Activity: Set down, character for character, everything in the records below from the line holding "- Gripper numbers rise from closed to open" down to the line holding "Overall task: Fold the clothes", and no other line.

------------------------------------------------------------

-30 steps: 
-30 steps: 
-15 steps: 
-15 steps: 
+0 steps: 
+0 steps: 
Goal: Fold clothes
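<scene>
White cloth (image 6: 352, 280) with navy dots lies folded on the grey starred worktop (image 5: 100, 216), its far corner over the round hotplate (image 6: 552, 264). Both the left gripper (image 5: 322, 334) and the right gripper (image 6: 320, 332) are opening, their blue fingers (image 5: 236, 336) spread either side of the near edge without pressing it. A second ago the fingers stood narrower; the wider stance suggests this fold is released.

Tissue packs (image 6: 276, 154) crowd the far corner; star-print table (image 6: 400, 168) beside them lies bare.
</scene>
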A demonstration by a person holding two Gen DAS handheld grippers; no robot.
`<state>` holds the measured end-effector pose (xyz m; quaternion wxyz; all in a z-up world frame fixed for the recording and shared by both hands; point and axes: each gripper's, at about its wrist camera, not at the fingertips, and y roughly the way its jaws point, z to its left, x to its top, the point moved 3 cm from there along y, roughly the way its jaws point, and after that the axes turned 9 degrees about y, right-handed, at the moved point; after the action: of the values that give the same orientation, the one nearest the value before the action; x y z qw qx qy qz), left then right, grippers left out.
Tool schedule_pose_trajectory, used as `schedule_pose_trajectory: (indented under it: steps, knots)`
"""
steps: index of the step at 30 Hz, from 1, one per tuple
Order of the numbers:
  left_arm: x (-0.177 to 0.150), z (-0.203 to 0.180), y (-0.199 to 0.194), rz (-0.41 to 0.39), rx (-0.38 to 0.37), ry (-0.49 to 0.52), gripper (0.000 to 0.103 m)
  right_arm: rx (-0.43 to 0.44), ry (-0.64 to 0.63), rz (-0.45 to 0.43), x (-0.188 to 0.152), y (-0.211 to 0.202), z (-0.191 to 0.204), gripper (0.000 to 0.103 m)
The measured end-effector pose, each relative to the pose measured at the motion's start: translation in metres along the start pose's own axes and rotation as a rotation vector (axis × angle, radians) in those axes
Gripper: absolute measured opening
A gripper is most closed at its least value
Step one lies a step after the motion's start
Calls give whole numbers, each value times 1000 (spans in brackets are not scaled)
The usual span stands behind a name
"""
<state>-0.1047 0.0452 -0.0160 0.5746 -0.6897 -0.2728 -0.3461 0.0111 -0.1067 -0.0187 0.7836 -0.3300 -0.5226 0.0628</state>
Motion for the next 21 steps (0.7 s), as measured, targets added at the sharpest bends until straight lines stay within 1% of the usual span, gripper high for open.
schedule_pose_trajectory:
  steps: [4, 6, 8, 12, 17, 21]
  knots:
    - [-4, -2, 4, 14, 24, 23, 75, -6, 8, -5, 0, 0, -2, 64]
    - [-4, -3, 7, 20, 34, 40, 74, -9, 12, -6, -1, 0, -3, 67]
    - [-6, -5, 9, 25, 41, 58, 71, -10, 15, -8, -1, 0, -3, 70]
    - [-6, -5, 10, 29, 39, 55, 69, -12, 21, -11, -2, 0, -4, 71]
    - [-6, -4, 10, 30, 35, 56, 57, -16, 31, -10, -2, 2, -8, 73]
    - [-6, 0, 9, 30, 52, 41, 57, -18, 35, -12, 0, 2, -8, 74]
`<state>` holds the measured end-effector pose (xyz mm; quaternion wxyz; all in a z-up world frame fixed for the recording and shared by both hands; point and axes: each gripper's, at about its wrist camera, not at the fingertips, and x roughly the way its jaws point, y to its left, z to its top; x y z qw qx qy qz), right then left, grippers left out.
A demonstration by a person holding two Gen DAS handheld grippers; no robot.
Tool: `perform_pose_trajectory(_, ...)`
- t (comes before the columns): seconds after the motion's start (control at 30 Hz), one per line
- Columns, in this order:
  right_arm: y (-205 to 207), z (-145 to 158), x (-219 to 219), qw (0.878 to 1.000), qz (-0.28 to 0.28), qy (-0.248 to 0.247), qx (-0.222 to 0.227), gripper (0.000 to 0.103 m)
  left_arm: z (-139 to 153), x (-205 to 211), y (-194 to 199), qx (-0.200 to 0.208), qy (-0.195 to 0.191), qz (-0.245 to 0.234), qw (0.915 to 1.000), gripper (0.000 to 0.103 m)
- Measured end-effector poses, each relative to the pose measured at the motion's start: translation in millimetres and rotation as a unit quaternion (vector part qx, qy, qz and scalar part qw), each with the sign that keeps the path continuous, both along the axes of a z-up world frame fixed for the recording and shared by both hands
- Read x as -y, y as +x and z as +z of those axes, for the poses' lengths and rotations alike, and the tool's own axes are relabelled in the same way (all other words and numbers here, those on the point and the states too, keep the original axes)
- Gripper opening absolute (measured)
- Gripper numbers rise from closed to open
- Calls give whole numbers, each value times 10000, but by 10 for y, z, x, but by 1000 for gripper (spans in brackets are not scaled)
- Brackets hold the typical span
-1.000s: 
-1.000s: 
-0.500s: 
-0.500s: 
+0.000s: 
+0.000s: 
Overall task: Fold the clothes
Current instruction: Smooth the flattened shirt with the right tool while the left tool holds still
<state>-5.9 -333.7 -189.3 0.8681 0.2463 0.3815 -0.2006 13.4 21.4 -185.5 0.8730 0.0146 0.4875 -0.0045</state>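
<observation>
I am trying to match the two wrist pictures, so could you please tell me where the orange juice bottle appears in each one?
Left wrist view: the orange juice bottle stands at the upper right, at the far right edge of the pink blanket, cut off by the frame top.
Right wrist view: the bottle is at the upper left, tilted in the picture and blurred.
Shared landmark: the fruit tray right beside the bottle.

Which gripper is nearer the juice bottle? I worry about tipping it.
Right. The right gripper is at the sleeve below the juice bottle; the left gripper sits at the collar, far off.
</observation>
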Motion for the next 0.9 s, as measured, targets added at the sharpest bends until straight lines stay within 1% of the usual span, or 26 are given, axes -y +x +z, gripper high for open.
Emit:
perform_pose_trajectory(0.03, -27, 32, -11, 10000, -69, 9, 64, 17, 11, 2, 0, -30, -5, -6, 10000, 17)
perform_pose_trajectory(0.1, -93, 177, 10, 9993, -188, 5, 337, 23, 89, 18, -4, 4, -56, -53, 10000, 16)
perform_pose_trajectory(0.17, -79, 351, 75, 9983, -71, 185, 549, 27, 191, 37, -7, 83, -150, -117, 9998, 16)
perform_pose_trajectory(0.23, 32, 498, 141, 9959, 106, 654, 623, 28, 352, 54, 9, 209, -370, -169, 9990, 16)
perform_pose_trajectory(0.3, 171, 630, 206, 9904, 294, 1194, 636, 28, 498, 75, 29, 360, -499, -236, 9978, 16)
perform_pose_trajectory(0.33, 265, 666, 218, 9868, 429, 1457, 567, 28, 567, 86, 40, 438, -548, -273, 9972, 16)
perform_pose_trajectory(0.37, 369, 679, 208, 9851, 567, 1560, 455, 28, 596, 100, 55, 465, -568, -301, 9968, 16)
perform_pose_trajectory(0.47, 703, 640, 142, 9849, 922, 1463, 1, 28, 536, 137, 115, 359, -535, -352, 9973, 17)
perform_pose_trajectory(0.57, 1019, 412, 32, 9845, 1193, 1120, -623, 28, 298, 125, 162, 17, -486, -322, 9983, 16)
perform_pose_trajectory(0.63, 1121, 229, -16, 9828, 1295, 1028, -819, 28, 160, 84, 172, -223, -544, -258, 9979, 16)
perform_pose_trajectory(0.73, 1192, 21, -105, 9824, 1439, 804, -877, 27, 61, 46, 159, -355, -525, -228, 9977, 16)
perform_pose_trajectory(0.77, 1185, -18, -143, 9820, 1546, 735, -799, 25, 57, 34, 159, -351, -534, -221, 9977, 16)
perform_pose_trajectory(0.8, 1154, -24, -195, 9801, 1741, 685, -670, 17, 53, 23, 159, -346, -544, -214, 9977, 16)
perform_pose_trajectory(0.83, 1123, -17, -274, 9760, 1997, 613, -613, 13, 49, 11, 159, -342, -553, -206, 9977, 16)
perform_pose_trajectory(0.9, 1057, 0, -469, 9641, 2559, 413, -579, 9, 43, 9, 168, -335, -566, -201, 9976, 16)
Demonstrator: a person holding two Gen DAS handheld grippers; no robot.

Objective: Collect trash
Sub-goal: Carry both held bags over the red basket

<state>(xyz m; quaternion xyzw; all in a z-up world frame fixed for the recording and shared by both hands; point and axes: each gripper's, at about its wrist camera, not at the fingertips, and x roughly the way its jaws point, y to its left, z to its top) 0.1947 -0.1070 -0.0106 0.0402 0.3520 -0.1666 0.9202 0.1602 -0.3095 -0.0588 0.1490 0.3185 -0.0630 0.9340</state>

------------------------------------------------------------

Reply:
- Gripper numbers rise from closed to open
- Calls give whole numbers, each value times 10000, but by 10 for y, z, x, but by 1000 for gripper (spans in brackets are not scaled)
- Brackets hold the typical span
-1.000s: 
-1.000s: 
-0.500s: 
-0.500s: 
+0.000s: 
+0.000s: 
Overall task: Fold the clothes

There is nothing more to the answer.